Methods: PEDFIC 2 enrolled and dosed 69 patients across two cohorts; all received odevixibat 120 μg/kg per day. Cohort 1 comprised children from PEDFIC 1, and cohort 2 comprised new patients (any age). We report data through 15 July 2020, with Week 24 of PEDFIC 2 the main time point analysed. This represents up to 48 weeks of cumulative exposure for patients treated with odevixibat from the 24-week PEDFIC 1 study (cohort 1A) and up to 24 weeks of treatment for those who initiated odevixibat in PEDFIC 2 (patients who received placebo in PEDFIC 1 [cohort 1B] or cohort 2 patients).
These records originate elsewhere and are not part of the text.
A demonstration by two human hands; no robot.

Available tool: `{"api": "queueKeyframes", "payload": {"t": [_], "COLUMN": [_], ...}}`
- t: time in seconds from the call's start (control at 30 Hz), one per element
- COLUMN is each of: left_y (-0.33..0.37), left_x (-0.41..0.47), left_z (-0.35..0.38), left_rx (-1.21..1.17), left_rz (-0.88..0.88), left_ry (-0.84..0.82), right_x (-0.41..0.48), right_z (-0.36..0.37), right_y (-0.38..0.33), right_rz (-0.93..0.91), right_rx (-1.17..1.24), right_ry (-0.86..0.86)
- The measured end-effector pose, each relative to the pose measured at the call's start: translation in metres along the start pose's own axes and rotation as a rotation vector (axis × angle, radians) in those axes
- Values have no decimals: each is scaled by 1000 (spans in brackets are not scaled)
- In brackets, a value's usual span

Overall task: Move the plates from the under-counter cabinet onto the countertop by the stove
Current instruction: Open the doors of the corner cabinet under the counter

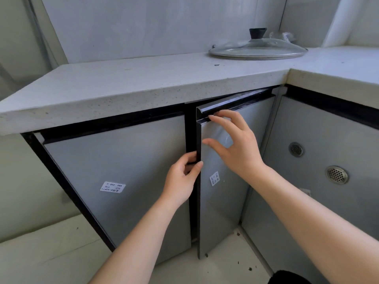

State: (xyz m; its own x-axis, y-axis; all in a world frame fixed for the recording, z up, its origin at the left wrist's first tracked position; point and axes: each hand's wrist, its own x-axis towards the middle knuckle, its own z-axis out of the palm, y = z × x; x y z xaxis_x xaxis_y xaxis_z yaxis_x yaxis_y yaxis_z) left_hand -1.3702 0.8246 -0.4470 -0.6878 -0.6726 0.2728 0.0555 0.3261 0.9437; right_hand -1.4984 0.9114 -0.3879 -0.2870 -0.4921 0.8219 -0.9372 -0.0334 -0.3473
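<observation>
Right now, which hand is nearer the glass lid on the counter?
Right. The right hand touches the top rail of the door, below the lid; the left hand grips its side edge, lower and further left.

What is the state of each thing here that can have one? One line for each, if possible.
left cabinet door: closed.
middle cabinet door: ajar, free edge pulled out slightly.
vented panel: closed.
glass lid: lying on the countertop, knob up.
left hand: grips the middle door's free edge.
right hand: straight fingertips touch that door's top rail.
</observation>
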Motion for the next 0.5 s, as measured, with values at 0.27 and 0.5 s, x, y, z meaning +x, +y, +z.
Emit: {"api": "queueKeyframes", "payload": {"t": [0.27, 0.5], "left_y": [3, 0], "left_x": [-16, -17], "left_z": [11, 19], "left_rx": [-7, -39], "left_rz": [32, 18], "left_ry": [-66, -102], "right_x": [-13, -24], "right_z": [-43, -56], "right_y": [-24, -43], "right_rz": [231, 285], "right_rx": [184, 153], "right_ry": [126, 44]}}
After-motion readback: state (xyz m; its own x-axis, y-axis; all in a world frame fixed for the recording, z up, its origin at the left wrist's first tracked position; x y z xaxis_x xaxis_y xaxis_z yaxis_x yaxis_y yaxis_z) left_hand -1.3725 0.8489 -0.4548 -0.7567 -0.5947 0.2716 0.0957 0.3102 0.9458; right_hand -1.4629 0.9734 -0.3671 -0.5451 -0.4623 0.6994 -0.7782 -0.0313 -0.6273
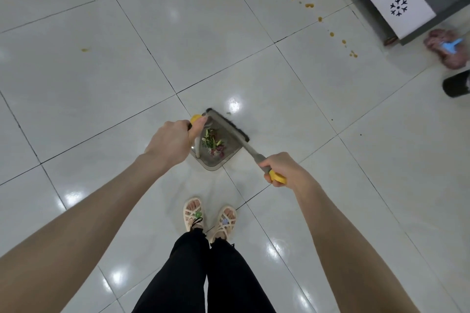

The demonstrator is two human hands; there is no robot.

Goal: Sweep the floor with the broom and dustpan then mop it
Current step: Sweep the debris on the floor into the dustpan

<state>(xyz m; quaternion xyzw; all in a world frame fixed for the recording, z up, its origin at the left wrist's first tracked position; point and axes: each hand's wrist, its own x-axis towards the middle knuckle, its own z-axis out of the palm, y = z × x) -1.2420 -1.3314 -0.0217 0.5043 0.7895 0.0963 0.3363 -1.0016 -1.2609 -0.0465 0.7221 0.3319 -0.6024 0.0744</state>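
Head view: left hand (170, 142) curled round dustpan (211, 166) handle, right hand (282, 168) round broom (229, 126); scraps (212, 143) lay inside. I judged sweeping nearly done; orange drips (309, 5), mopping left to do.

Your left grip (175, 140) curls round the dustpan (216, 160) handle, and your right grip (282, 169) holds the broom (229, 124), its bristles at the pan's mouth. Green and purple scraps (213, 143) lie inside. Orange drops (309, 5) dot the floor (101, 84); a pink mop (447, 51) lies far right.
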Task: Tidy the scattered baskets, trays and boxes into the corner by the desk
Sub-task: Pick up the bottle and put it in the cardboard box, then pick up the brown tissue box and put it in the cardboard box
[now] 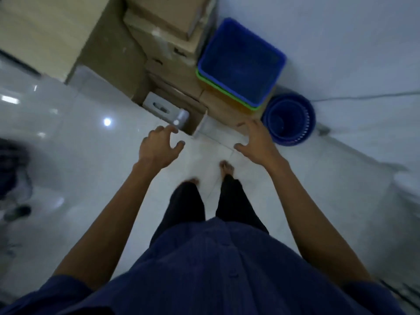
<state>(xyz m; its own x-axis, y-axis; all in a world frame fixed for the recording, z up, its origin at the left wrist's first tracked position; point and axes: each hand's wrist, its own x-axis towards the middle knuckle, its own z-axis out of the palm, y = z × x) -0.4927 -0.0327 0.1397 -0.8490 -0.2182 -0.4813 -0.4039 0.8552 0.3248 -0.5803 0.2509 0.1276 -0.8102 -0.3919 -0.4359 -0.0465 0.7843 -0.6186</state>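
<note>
A blue rectangular basket point(242, 62) sits nested on a green one point(223, 89) atop a brown cardboard box point(223, 105) by the white wall. To its right, round blue baskets point(289, 119) stand stacked on the floor. More cardboard boxes point(163, 26) are piled beside the wooden desk point(106, 42). An open box point(179, 110) holds a white item. My left hand point(159, 146) hovers empty with spread fingers just in front of the open box. My right hand point(256, 142) is also empty with fingers apart, near the brown box's front corner.
Glossy white floor tiles point(91, 155) stretch left and behind me. A cable point(363, 96) runs along the wall at right. Dark blurred objects point(13, 178) lie at the left edge. My bare feet point(226, 168) stand close to the boxes.
</note>
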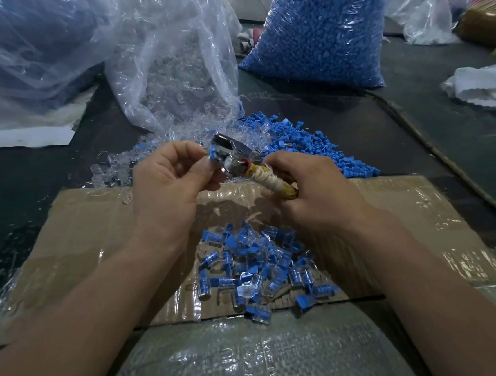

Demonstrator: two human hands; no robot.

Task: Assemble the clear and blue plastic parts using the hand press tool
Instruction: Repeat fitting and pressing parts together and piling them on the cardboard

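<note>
Woven sack (pixel 257 362) nearest, finished pile (pixel 258 271) below the hands. Left hand (pixel 164 183) pinches blue part (pixel 214 156) at press (pixel 231 156); right hand (pixel 310 188) grips its wrapped handle (pixel 273 182). Seat part square before squeezing. Loose parts (pixel 306 148) just beyond.

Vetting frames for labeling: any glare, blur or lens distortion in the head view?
Head view: dim, flat light, with glare streaks on the taped cardboard and the clear bag. Head view: wide-angle bending toward the edges, lower frame soft. Head view: left hand pinching a blue part and right hand gripping the hand press tool are fairly sharp.
</note>
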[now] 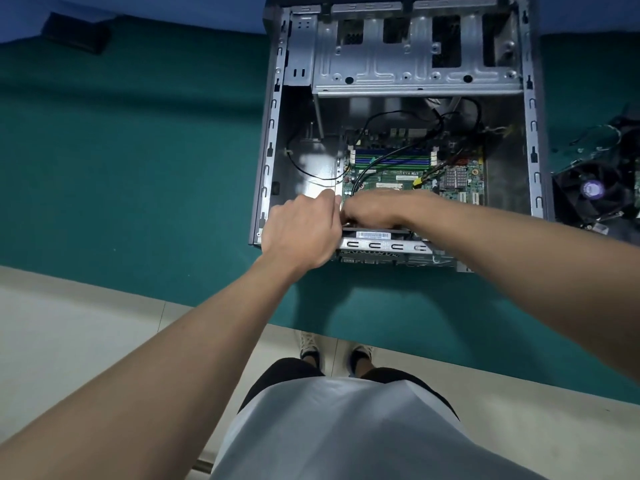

Primary endpoints for this prespecified interim analysis were change from baseline to Weeks 22-24 in serum bile acids (sBAs) and proportion of positive pruritus assessments (≥1-point drop from PEDFIC 2 baseline in pruritus on a 0-4 scale or score ≤1) over the 24-week period. Safety monitoring included evaluating treatment-emergent adverse events (TEAEs).
Results: In cohort 1A, mean change from PEDFIC 1 baseline to Weeks 22-24 of PEDFIC 2 in sBAs was -201 μmol/L (p <0.0001). For cohort 1B and cohort 2, mean changes from odevixibat initiation to weeks 22-24 in sBAs were -144 and -104 μmol/L, respectively. The proportion of positive pruritus assessments in the first 24-week period of PEDFIC 2 was 33%, 56%, and 62% in cohorts 1A, 1B, and 2, respectively. Most TEAEs were mild or moderate. No drug-related serious TEAEs occurred.
Conclusions: Odevixibat in patients with progressive familial intrahepatic cholestasis was generally well tolerated and associated with sustained reductions in sBAs and pruritus.
Clinical trials registration: This study is registered at ClinicalTrials.gov (NCT03659916).
Impact and implications: Disrupted bile flow is a hallmark feature of patients with progressive familial intrahepatic cholestasis and can result in build-up of bile constituents in the liver with spill over into the bloodstream; other effects that patients can experience include extremely itchy skin, and because not enough bile reaches the gut, patients can have problems digesting food, which may lead to poor growth. Odevixibat is an orally administered medication that shunts bile acids away from the liver. The current study, called PEDFIC 2, suggested that odevixibat can improve the problematic signs and symptoms of progressive familial intrahepatic cholestasis and was generally safe for patients.